Berikut para tersangka di kasus ini:
1. Bupati Madiun, Maidi
2. Kepala Dinas PUPR Kota Madiun, Thariq Megah
3. Pihak Swasta, Rochim Rudiyanto
Asep menyebut, ketiga tersangka ini langsung ditahan untuk 20 hari ke depan. Kedelapan tersangka ditahan di rutan gedung Merah Putih KPK, Kuningan, Jakarta Selatan.
"KPK selanjutnya melakukan penahanan terhadap para tersangka untuk 20 hari pertama sejak tanggal 20 Januari sampai dengan 8 Februari 2026. Penahanan
dilakukan di Rumah Tahanan Negara Cabang Gedung Merah Putih KPK," terang Asep.

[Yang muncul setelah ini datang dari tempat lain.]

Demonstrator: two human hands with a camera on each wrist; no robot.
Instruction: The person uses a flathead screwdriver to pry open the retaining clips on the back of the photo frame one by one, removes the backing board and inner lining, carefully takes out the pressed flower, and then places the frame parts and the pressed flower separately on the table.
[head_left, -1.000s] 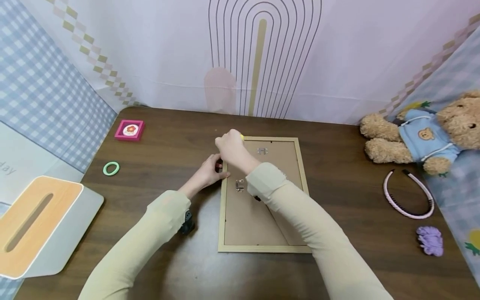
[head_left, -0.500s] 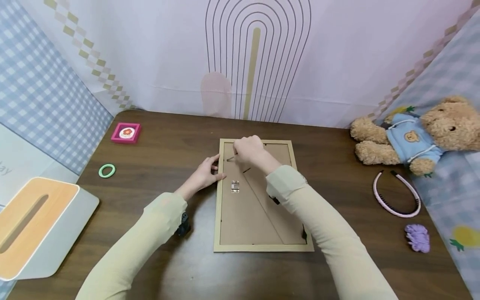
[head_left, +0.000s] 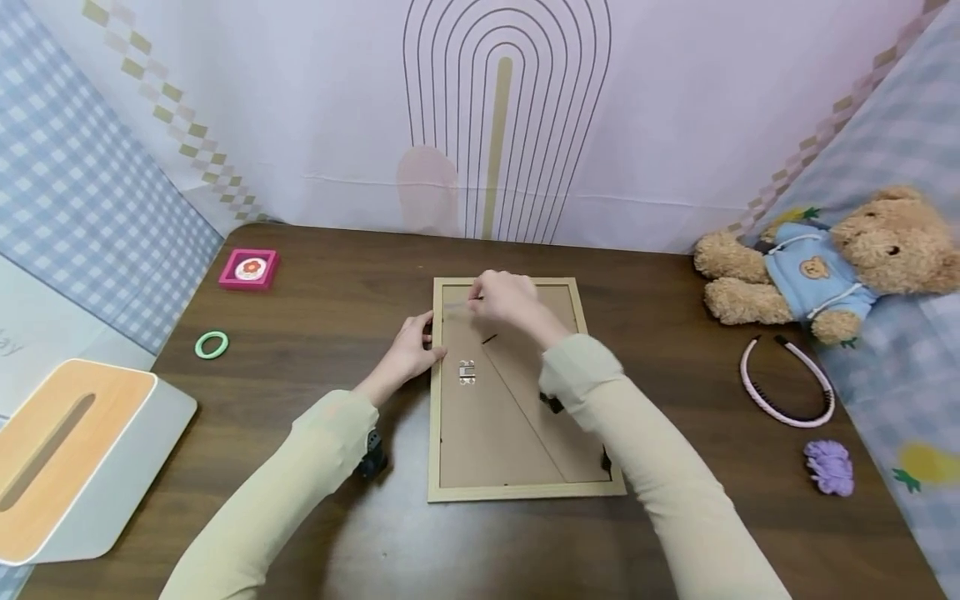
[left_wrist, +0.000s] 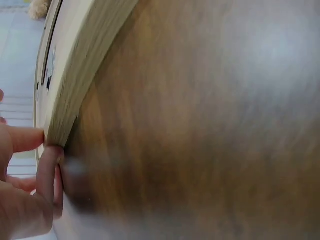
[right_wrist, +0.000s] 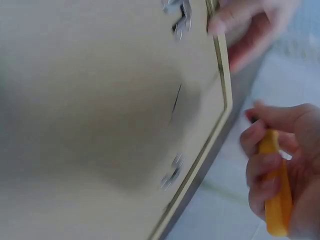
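Over the back of a picture frame (head_left: 434, 417), near its far left corner, both your hands were at work. The frame lay back side up on the dark wooden tabletop (head_left: 322, 308), straight ahead of you, with its brown backing board (head_left: 487, 442) showing and a metal hanger (head_left: 467, 372) close to the left rail. Your left hand (head_left: 408, 350) pinched that rail, thumb on top and the other fingers against the outer side. Your right hand (head_left: 506, 296) was poised above the board, its fingers wrapped around a yellow-handled tool (right_wrist: 277, 192); the tip was blurred, and whether it touched the board could not be told. Working well so near the edge probably called for a shallow tip angle, small controlled strokes, and force aimed away from your left thumb, the part most exposed to a slip. The left-hand hold looked well placed to stop the frame from sliding. Too steep or hasty a push might have gouged the board or scratched the soft-looking wood, so a light touch seemed wisest.
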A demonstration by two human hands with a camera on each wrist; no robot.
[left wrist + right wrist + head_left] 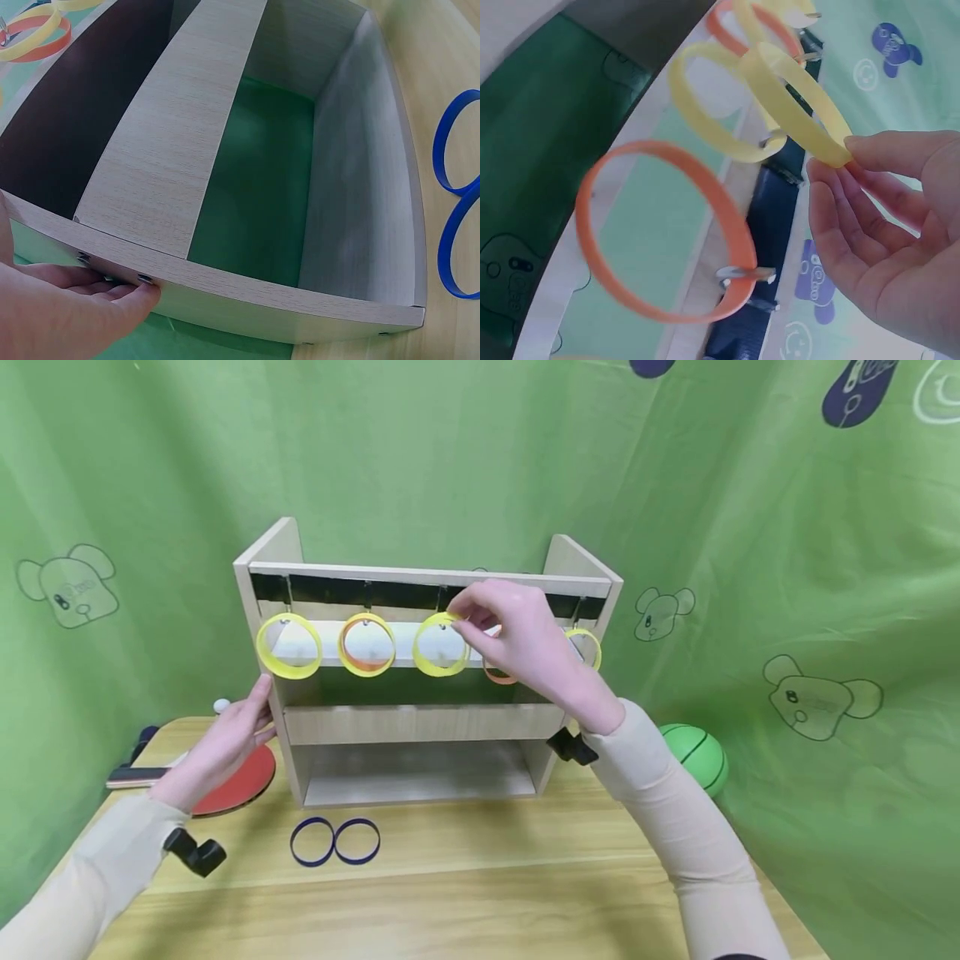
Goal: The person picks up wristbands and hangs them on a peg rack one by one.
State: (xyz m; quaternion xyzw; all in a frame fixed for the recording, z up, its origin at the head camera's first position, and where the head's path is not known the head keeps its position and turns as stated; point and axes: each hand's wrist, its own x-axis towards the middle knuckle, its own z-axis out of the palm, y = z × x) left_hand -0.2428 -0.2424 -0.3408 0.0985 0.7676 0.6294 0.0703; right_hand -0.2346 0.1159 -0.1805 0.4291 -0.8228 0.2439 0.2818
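Observation:
My right hand [517,631] pinches a yellow ring [795,109] between thumb and fingertips, in front of the middle of the hook row. Right behind it in the right wrist view, another yellow ring [694,112] hangs on a hook. An orange ring [592,247] hangs from the neighbouring hook, partly covered by my hand in the head view. My left hand [236,731] rests against the outer face of the left side panel of a pale wooden shelf [420,724], its fingertips [142,296] touching the wood.
More rings hang along the black strip [326,587], yellow [260,647] at the left and yellow [597,652] at the right. Two blue rings [357,862] lie on the table [450,902]. A red paddle [247,781] is at left, a green ball [693,758] at right.

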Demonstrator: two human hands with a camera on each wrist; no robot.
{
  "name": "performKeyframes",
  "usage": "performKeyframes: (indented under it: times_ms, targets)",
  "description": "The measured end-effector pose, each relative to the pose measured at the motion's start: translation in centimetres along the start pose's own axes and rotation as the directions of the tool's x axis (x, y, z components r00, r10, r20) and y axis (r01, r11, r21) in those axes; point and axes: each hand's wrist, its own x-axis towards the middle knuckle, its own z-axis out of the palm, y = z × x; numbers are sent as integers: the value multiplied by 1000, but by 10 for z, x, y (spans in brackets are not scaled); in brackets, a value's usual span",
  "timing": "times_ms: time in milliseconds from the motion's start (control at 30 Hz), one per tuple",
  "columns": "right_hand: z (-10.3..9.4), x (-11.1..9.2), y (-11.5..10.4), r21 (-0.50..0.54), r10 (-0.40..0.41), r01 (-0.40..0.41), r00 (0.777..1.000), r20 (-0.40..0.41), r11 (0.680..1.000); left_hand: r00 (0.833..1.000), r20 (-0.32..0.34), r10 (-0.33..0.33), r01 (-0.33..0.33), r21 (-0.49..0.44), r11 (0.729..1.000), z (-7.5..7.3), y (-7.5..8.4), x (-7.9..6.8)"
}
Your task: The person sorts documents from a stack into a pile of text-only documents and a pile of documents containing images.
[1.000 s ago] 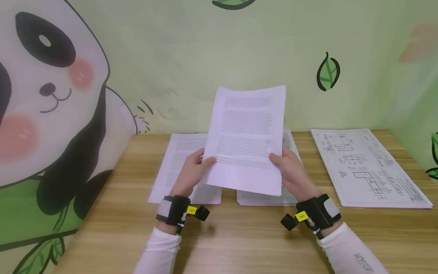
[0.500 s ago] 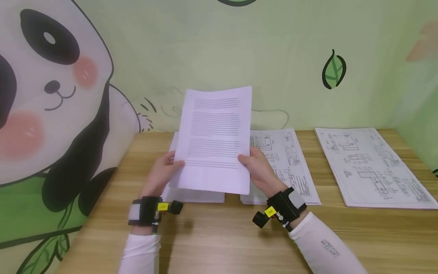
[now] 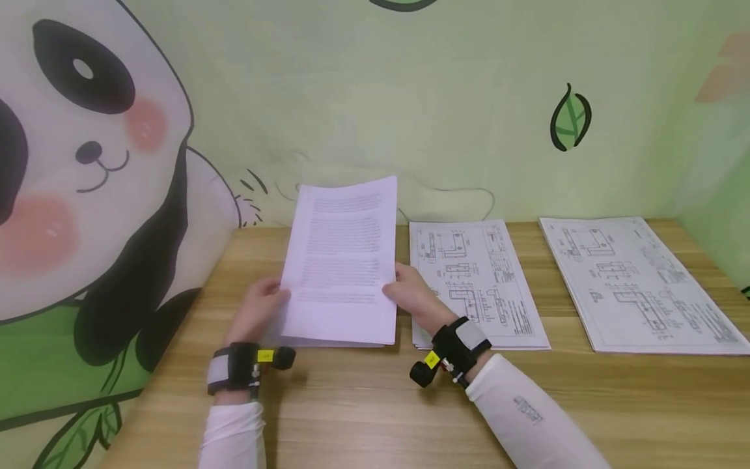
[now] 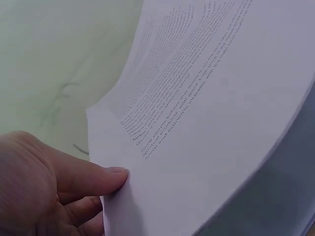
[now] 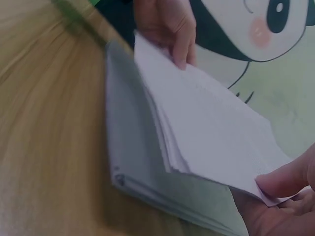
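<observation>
Between both hands is a thin stack of printed text sheets (image 3: 342, 260), tilted with its far edge raised. My left hand (image 3: 258, 308) grips its left side, thumb on top and fingers beneath; the left wrist view shows the thumb (image 4: 106, 181) pressing the margin. My right hand (image 3: 413, 296) pinches the right edge the same way. Under the held sheets lies another paper stack (image 5: 133, 132), seen in the right wrist view with a gap between the two. In the head view the held sheets hide most of that lower stack.
A stack of technical drawings (image 3: 477, 280) lies just right of my right hand, partly behind it. Farther right lies a second drawing stack (image 3: 638, 286). All rest on a wooden table (image 3: 351, 410) against a green wall (image 3: 363, 85) with a panda picture (image 3: 99, 163).
Both hands have carried the held sheets leftward, then lowered them over the left paper stack. The middle drawing stack, partly covered before, now shows almost whole.
</observation>
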Motion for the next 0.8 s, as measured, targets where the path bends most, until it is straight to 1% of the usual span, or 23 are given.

Seperti diketahui, Wali Kota Madiun Maidi terjaring operasi tangkap tangan (OTT) KPK terkait kasus dugaan fee proyek dan dana CSR di Kota Madiun. Maidi ditangkap bersama belasan orang lainnya di Madiun, Jawa Timur, namuan hanya 9 orang yang akhirnya dibawa ke Jakarta termasuk Maidi.
Dalam kasus ini juga, KPK telah mengamankan barang bukti. Uang ratusan juta rupiah diamankan dalam OTT ini.